YOUR GOAL:
Restate exactly the lines from the top of the listing below to the line containing "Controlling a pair"; the remaining lines are not wanted.

INPUT DATA:
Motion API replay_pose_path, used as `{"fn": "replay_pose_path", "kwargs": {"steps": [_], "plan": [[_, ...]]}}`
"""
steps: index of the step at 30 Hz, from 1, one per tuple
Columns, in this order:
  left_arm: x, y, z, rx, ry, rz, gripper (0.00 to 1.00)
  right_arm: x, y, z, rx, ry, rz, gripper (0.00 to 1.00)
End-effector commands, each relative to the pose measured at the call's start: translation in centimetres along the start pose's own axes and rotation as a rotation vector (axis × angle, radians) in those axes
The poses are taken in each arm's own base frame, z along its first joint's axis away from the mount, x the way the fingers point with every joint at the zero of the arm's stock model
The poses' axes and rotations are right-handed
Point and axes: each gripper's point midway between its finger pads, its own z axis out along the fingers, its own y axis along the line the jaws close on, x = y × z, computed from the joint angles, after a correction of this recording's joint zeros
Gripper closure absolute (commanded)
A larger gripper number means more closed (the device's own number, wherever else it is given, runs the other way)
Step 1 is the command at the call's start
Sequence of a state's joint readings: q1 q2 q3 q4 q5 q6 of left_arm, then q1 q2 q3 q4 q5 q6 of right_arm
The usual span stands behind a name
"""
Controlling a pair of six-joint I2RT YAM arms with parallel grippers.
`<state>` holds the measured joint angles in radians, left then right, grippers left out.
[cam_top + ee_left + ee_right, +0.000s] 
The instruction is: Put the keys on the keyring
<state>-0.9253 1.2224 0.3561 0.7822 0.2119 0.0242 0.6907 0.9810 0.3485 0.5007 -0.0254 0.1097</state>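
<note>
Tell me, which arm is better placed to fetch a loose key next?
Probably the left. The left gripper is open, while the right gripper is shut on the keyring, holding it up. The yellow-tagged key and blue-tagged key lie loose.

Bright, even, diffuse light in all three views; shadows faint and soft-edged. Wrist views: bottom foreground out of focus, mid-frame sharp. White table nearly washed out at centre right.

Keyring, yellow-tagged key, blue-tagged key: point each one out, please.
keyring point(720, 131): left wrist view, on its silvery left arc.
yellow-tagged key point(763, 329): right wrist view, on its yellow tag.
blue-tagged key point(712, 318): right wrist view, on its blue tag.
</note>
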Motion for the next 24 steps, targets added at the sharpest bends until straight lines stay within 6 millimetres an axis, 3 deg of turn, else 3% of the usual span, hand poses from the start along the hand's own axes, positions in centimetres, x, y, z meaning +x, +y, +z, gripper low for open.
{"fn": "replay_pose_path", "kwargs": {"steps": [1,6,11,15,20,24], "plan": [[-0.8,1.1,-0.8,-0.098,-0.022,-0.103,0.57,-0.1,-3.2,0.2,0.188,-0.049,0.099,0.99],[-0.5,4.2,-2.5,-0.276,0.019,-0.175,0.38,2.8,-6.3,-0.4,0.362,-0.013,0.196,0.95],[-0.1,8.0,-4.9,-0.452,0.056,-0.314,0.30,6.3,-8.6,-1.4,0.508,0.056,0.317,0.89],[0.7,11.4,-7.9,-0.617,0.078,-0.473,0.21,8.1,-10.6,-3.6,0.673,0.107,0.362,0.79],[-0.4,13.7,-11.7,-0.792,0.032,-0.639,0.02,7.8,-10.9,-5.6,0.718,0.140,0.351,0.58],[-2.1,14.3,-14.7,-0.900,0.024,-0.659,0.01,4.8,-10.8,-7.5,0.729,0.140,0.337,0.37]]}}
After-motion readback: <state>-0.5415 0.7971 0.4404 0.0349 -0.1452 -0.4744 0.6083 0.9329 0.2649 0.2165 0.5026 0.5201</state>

TASK SOLUTION:
Motion API replay_pose_path, used as `{"fn": "replay_pose_path", "kwargs": {"steps": [_], "plan": [[_, ...]]}}`
"""
steps: index of the step at 30 Hz, from 1, one per tuple
Columns, in this order:
  left_arm: x, y, z, rx, ry, rz, gripper (0.00 to 1.00)
  right_arm: x, y, z, rx, ry, rz, gripper (0.00 to 1.00)
End-effector commands, each relative to the pose measured at the call's start: translation in centimetres along the start pose's own axes and rotation as a rotation vector (axis × angle, radians) in those axes
The poses are taken in each arm's own base frame, z along its first joint's axis away from the mount, x the way the fingers point with every joint at the zero of the arm's stock model
The poses' axes and rotations are right-handed
Point and axes: each gripper's point midway between its finger pads, its own z axis out along the fingers, its own y axis along the line the jaws close on, x = y × z, computed from the joint angles, after a correction of this recording's joint zeros
Gripper closure absolute (commanded)
A larger gripper number means more closed (the device's own number, wherever else it is given, runs the other way)
Step 1 is the command at the call's start
Sequence of a state's joint readings: q1 q2 q3 q4 q5 q6 of left_arm, then q1 q2 q3 q4 q5 q6 of right_arm
The usual span stands behind a name
"""
Controlling a pair of six-joint I2RT YAM arms with parallel grippers.

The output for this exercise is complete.